**What you will do:** Whenever a line in the entries includes the word "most", copy that line out.

==================================================

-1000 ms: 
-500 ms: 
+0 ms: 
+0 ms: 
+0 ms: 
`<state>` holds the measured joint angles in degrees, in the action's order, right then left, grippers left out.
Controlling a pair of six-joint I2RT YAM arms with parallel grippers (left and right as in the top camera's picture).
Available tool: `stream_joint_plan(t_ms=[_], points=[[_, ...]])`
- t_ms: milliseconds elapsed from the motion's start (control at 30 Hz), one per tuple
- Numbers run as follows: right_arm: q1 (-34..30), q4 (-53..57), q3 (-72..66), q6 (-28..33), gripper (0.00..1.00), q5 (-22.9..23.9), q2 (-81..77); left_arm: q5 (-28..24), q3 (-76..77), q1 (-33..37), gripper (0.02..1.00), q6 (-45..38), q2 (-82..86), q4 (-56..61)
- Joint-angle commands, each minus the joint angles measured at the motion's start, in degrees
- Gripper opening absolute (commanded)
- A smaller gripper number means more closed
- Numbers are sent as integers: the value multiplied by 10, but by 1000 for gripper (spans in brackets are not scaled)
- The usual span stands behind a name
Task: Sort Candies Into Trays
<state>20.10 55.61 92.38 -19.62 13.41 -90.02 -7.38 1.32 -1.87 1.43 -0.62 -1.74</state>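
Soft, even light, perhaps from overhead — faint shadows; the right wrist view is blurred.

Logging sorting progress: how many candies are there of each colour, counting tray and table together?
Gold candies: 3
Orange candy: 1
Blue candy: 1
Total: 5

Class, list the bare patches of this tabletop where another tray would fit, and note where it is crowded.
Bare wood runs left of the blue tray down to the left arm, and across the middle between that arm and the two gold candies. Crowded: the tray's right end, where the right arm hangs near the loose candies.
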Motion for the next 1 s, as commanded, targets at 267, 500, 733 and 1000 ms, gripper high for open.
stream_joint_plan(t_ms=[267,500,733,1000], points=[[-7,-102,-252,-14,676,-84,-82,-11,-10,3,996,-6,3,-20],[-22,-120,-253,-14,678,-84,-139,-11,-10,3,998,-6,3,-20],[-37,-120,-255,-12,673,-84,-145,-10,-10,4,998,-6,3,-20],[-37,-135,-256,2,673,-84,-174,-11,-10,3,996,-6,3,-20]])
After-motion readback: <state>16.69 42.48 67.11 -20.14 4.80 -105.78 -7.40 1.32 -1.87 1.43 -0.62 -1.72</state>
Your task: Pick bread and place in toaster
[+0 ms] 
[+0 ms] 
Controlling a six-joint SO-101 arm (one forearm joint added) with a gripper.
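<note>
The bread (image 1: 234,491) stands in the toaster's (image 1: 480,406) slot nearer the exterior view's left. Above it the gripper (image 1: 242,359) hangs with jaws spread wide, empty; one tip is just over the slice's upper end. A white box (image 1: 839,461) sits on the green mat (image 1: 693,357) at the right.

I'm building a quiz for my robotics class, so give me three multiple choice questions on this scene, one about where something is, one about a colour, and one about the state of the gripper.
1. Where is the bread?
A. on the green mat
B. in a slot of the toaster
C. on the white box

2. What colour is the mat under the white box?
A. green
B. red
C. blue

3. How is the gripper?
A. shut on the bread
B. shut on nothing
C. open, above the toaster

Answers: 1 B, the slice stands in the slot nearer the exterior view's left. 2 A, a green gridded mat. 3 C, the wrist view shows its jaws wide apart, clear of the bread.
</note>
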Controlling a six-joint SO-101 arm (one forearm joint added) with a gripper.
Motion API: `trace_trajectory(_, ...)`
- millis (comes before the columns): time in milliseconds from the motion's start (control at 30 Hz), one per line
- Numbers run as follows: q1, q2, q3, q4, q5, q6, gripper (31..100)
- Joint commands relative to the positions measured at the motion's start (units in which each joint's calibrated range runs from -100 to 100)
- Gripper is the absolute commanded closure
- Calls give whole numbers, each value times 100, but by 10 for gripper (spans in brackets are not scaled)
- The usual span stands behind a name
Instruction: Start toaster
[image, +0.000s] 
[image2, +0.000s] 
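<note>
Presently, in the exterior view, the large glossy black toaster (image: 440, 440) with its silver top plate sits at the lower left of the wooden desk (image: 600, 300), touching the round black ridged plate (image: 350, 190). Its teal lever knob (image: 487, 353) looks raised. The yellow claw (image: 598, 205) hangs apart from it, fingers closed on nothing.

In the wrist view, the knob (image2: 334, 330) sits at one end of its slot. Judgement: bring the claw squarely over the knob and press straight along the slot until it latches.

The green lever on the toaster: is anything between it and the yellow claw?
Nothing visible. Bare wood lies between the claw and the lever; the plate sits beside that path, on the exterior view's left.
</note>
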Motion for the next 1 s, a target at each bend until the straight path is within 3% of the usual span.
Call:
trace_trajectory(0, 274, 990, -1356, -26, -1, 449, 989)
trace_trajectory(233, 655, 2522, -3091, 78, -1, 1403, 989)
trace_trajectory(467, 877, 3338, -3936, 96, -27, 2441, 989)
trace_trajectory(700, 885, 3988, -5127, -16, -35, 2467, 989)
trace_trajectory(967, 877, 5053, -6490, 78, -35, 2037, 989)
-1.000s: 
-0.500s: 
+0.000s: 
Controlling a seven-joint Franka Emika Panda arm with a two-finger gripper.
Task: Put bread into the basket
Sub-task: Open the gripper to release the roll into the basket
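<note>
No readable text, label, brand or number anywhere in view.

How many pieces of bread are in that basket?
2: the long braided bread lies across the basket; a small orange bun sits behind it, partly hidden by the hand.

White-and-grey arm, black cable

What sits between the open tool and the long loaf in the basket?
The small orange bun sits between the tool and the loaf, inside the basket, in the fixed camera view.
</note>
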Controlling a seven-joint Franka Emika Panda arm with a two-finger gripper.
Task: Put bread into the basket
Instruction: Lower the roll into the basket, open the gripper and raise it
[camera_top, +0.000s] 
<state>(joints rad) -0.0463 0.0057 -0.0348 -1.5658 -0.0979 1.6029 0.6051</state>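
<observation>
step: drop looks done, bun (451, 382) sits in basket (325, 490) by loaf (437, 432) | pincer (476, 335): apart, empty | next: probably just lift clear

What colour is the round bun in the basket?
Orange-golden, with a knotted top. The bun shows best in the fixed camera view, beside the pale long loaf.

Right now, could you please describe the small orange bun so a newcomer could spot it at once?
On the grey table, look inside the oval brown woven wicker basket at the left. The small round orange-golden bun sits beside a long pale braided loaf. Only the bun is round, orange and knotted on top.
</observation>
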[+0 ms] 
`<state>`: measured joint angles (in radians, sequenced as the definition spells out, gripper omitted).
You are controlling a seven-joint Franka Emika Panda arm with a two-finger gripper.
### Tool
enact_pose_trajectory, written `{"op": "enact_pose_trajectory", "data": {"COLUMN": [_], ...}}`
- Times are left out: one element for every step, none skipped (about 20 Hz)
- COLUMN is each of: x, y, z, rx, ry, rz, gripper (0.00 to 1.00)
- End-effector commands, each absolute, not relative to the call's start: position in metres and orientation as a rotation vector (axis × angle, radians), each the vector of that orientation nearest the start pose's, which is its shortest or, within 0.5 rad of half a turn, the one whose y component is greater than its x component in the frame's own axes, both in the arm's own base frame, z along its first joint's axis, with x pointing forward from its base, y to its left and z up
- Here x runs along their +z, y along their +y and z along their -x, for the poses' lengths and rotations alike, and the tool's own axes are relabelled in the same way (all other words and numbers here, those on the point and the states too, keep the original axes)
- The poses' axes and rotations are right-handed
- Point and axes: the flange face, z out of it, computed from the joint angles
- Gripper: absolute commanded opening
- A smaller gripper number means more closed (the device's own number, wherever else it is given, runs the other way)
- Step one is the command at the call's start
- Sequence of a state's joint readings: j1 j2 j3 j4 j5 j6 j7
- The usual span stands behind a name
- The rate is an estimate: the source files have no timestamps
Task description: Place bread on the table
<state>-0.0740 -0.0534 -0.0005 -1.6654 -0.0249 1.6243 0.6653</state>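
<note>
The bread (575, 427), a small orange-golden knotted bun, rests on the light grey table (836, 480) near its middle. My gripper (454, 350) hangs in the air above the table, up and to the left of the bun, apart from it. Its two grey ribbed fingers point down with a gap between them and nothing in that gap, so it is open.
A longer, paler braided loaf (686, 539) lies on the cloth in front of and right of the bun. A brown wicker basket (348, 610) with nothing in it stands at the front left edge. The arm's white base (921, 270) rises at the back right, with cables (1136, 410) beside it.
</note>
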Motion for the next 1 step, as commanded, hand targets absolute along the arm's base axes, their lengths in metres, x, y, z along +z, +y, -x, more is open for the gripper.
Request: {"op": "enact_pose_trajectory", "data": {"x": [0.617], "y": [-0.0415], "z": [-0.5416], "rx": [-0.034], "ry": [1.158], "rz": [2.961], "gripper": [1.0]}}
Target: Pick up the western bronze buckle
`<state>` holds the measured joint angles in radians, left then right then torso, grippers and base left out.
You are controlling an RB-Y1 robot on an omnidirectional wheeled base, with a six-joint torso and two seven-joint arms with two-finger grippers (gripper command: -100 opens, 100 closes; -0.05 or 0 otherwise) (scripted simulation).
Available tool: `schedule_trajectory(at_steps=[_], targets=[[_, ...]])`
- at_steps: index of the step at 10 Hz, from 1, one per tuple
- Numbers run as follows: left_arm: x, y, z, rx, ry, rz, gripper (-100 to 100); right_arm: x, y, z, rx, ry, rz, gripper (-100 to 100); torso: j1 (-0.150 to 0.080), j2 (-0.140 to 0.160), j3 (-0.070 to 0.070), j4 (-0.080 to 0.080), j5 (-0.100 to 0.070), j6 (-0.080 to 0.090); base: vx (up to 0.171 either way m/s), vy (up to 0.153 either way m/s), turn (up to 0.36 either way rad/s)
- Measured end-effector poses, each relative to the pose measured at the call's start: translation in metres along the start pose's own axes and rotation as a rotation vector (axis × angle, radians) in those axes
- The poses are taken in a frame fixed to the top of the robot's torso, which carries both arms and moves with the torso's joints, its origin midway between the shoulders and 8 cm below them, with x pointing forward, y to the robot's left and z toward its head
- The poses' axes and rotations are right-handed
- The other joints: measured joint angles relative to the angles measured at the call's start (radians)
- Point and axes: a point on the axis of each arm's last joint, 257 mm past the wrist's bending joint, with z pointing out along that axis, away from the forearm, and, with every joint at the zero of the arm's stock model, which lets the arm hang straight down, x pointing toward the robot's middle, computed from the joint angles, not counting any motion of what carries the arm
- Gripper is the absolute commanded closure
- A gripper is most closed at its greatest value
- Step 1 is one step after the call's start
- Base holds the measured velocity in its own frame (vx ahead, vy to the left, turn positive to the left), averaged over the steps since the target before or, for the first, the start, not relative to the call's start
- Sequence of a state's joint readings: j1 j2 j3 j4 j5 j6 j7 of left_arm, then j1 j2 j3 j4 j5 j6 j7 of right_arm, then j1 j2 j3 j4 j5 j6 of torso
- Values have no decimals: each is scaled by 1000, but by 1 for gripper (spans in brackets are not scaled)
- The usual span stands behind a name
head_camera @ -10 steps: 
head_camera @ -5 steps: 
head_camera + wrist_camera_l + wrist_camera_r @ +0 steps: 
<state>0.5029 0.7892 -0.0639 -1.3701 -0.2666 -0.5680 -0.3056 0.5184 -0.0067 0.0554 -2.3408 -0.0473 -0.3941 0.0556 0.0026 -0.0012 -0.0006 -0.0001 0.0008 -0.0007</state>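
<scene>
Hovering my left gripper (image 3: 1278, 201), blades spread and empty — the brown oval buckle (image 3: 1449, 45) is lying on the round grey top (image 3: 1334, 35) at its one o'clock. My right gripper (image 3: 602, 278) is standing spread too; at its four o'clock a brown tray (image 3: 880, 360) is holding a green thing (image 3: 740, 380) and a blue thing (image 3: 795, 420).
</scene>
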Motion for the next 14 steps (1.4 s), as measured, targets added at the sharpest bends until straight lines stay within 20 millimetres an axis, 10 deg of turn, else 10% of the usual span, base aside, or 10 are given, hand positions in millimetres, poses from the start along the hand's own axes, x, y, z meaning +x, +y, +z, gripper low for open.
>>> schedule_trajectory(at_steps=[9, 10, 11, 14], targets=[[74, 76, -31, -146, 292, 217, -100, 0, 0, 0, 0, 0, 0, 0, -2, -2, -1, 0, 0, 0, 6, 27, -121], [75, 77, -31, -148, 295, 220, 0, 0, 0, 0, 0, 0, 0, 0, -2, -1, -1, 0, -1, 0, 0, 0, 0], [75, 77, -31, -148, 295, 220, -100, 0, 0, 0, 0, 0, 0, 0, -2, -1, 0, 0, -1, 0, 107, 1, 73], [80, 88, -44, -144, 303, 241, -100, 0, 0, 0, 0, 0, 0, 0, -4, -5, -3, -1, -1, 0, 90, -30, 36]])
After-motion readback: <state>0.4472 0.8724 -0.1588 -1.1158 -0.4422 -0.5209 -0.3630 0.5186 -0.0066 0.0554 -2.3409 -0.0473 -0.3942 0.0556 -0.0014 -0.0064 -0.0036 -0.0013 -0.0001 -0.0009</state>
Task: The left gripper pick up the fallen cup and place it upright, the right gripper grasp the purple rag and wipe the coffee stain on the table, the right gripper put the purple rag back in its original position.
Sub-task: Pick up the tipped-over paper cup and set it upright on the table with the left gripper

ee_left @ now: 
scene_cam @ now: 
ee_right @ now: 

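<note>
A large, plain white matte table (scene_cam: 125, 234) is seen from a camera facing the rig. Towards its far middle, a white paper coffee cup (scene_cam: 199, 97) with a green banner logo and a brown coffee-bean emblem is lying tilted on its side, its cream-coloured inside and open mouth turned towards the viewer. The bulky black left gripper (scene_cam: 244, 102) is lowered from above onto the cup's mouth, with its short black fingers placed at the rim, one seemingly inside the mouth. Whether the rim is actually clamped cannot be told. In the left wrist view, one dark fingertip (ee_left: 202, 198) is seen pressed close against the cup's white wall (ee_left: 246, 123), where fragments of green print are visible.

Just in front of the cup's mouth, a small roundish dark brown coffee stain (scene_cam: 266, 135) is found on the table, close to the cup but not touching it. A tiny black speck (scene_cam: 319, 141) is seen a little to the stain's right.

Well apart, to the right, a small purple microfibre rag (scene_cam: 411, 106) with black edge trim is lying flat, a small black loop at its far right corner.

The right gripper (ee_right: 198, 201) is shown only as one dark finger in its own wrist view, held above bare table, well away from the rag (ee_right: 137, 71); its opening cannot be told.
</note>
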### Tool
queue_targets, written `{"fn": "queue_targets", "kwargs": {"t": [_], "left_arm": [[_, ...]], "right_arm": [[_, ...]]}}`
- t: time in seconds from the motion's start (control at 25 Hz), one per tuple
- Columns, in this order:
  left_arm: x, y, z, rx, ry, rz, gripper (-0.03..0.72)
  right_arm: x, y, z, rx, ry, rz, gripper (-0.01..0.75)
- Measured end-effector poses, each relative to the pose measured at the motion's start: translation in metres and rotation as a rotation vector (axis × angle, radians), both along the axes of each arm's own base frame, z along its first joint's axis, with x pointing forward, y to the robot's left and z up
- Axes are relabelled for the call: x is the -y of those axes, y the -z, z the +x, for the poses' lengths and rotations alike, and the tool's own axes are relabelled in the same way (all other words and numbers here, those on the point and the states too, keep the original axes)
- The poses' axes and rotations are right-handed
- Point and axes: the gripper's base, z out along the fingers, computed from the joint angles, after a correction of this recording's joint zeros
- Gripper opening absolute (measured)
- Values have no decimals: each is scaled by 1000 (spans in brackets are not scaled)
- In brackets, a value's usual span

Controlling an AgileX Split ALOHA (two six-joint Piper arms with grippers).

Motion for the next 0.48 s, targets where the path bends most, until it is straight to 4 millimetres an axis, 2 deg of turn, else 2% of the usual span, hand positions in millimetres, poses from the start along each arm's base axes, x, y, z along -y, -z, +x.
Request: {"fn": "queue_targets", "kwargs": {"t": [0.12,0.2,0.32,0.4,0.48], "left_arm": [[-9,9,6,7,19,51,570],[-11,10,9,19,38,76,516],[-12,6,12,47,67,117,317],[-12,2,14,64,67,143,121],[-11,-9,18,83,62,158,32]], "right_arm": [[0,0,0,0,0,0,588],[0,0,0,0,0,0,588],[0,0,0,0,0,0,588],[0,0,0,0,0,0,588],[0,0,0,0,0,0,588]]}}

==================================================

**Answer to the problem:**
- A gripper is most closed at its greatest value
Motion for the next 0.48 s, targets where the path bends most, until it is straight to 4 millimetres an axis, 2 deg of turn, else 2% of the usual span, hand positions in millimetres, poses from the start along each arm's base axes, x, y, z along -y, -z, +x.

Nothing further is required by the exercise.